__Brief__: Everything from the line containing "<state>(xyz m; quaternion" to the close of the listing below should be retyped exactly, and nothing before it.

__Available data__:
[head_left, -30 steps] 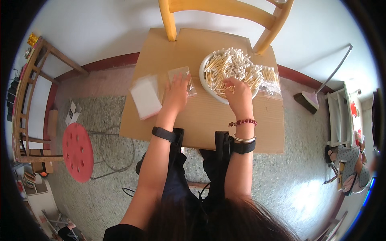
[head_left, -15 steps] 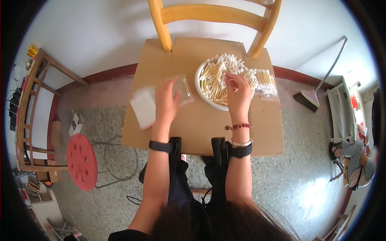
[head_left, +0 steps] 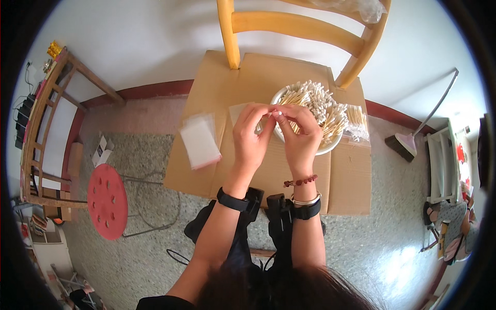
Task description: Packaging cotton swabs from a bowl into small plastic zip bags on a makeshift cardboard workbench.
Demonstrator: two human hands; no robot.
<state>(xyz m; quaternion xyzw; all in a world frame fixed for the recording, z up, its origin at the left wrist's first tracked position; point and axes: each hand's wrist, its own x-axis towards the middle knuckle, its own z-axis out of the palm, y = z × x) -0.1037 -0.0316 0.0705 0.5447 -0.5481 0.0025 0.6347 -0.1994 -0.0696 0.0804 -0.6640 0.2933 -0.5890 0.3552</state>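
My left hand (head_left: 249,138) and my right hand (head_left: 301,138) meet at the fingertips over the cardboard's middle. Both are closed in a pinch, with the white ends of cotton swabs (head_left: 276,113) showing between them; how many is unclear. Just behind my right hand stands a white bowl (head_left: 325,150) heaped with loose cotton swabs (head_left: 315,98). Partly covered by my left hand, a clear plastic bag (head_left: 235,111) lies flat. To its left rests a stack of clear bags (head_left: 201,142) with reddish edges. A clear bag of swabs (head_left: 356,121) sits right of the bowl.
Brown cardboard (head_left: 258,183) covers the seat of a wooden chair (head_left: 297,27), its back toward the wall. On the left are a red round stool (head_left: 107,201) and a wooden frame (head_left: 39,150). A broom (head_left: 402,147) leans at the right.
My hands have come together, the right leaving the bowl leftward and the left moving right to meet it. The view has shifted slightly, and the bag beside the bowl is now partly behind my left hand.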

__Response to the task__:
<state>(xyz m; quaternion xyzw; all in a world frame fixed for the recording, z up, its origin at the left wrist's first tracked position; point and axes: each hand's wrist, its own x-axis towards the middle knuckle, its own z-axis out of the palm, y = z × x) -0.1037 -0.0316 0.0705 0.5447 -0.5481 0.0025 0.6347 -0.1994 -0.0696 0.0804 -0.6640 0.2933 -0.5890 0.3552</state>
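My left hand (head_left: 249,138) and my right hand (head_left: 301,138) meet at the fingertips over the cardboard's middle. Both are closed in a pinch, with the white ends of cotton swabs (head_left: 276,113) showing between them; how many is unclear. Just behind my right hand stands a white bowl (head_left: 325,150) heaped with loose cotton swabs (head_left: 315,98). Partly covered by my left hand, a clear plastic bag (head_left: 235,111) lies flat. To its left rests a stack of clear bags (head_left: 201,142) with reddish edges. A clear bag of swabs (head_left: 356,121) sits right of the bowl.
Brown cardboard (head_left: 258,183) covers the seat of a wooden chair (head_left: 297,27), its back toward the wall. On the left are a red round stool (head_left: 107,201) and a wooden frame (head_left: 39,150). A broom (head_left: 402,147) leans at the right.
My hands have come together, the right leaving the bowl leftward and the left moving right to meet it. The view has shifted slightly, and the bag beside the bowl is now partly behind my left hand.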

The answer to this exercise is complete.